> _ASSIGNMENT_: Across the records, count every line that includes "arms" and give the number by itself.

> _GIVEN RECORDS_:

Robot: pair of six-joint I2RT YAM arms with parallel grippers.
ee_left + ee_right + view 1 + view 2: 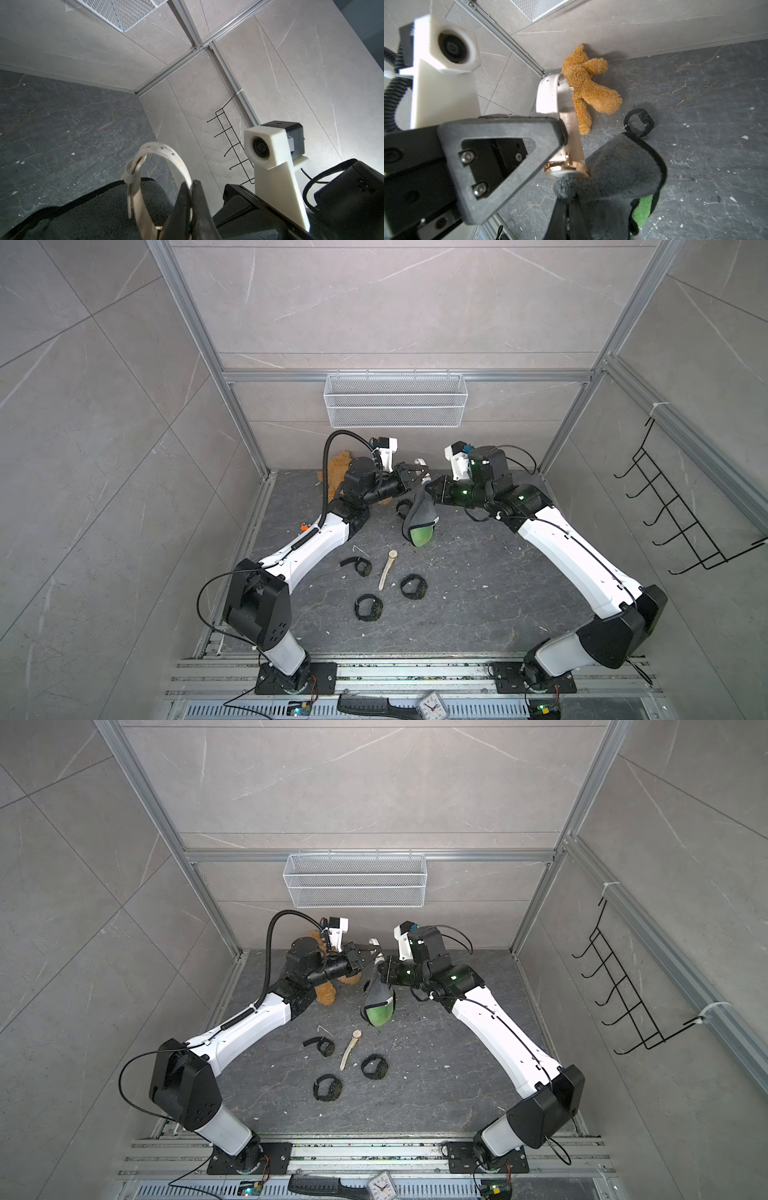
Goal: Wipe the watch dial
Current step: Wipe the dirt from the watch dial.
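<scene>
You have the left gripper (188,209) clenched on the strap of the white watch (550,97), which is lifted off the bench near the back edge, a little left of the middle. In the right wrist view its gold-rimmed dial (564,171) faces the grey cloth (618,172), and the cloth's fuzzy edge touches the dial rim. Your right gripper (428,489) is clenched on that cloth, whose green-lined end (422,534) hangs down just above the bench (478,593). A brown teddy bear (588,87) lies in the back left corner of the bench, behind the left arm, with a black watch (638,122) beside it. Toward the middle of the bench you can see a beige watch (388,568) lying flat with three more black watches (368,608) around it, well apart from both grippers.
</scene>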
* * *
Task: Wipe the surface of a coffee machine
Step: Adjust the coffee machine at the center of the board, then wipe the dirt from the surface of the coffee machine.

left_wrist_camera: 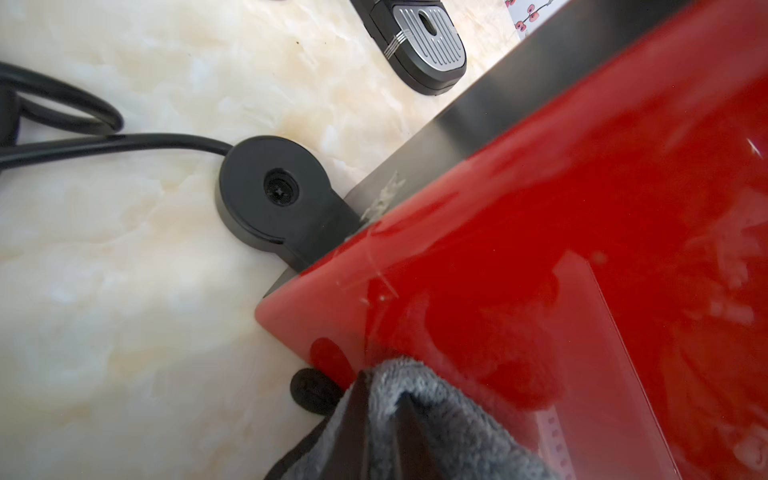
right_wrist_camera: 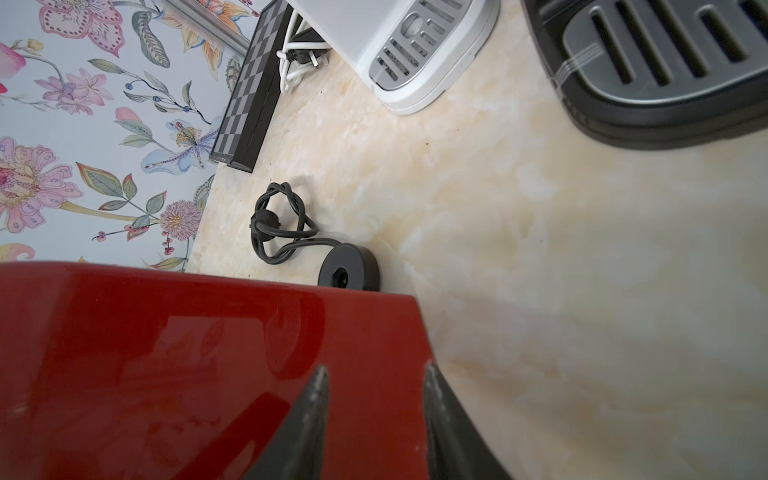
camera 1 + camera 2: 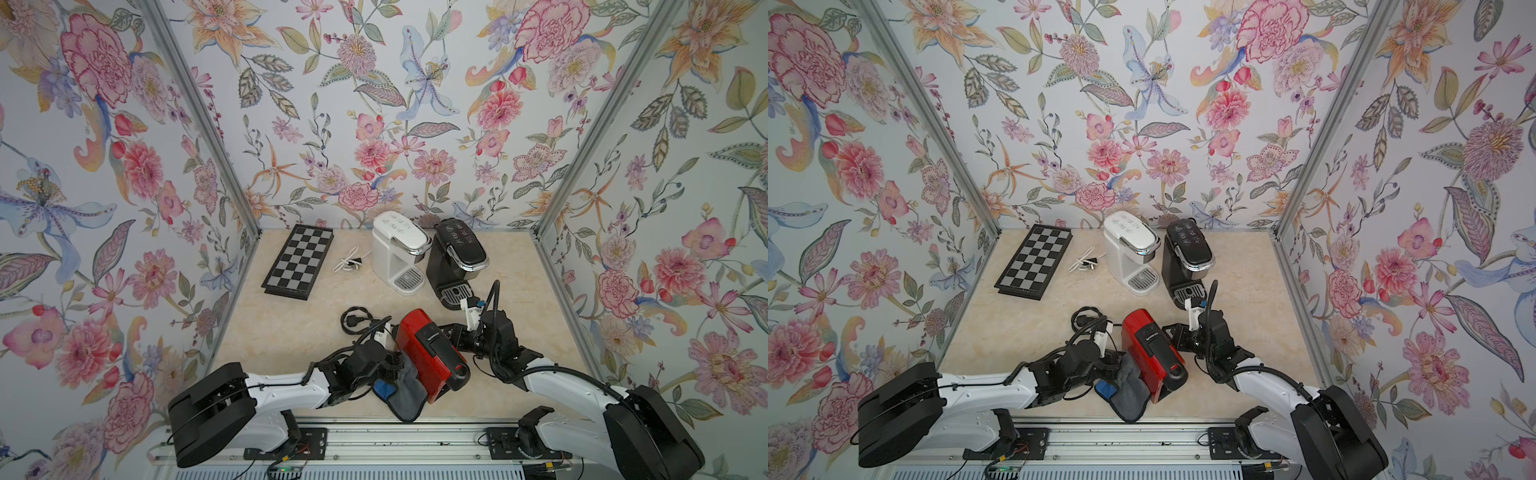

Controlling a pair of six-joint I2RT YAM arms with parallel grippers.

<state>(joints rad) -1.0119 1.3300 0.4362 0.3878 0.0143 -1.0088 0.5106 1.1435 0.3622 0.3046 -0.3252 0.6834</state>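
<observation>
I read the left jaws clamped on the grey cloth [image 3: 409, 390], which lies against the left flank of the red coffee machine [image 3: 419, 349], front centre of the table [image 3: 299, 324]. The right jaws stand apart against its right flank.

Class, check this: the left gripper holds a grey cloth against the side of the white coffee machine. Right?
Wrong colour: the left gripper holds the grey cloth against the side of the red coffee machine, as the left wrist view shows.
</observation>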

> _WRITTEN ANSWER_: 2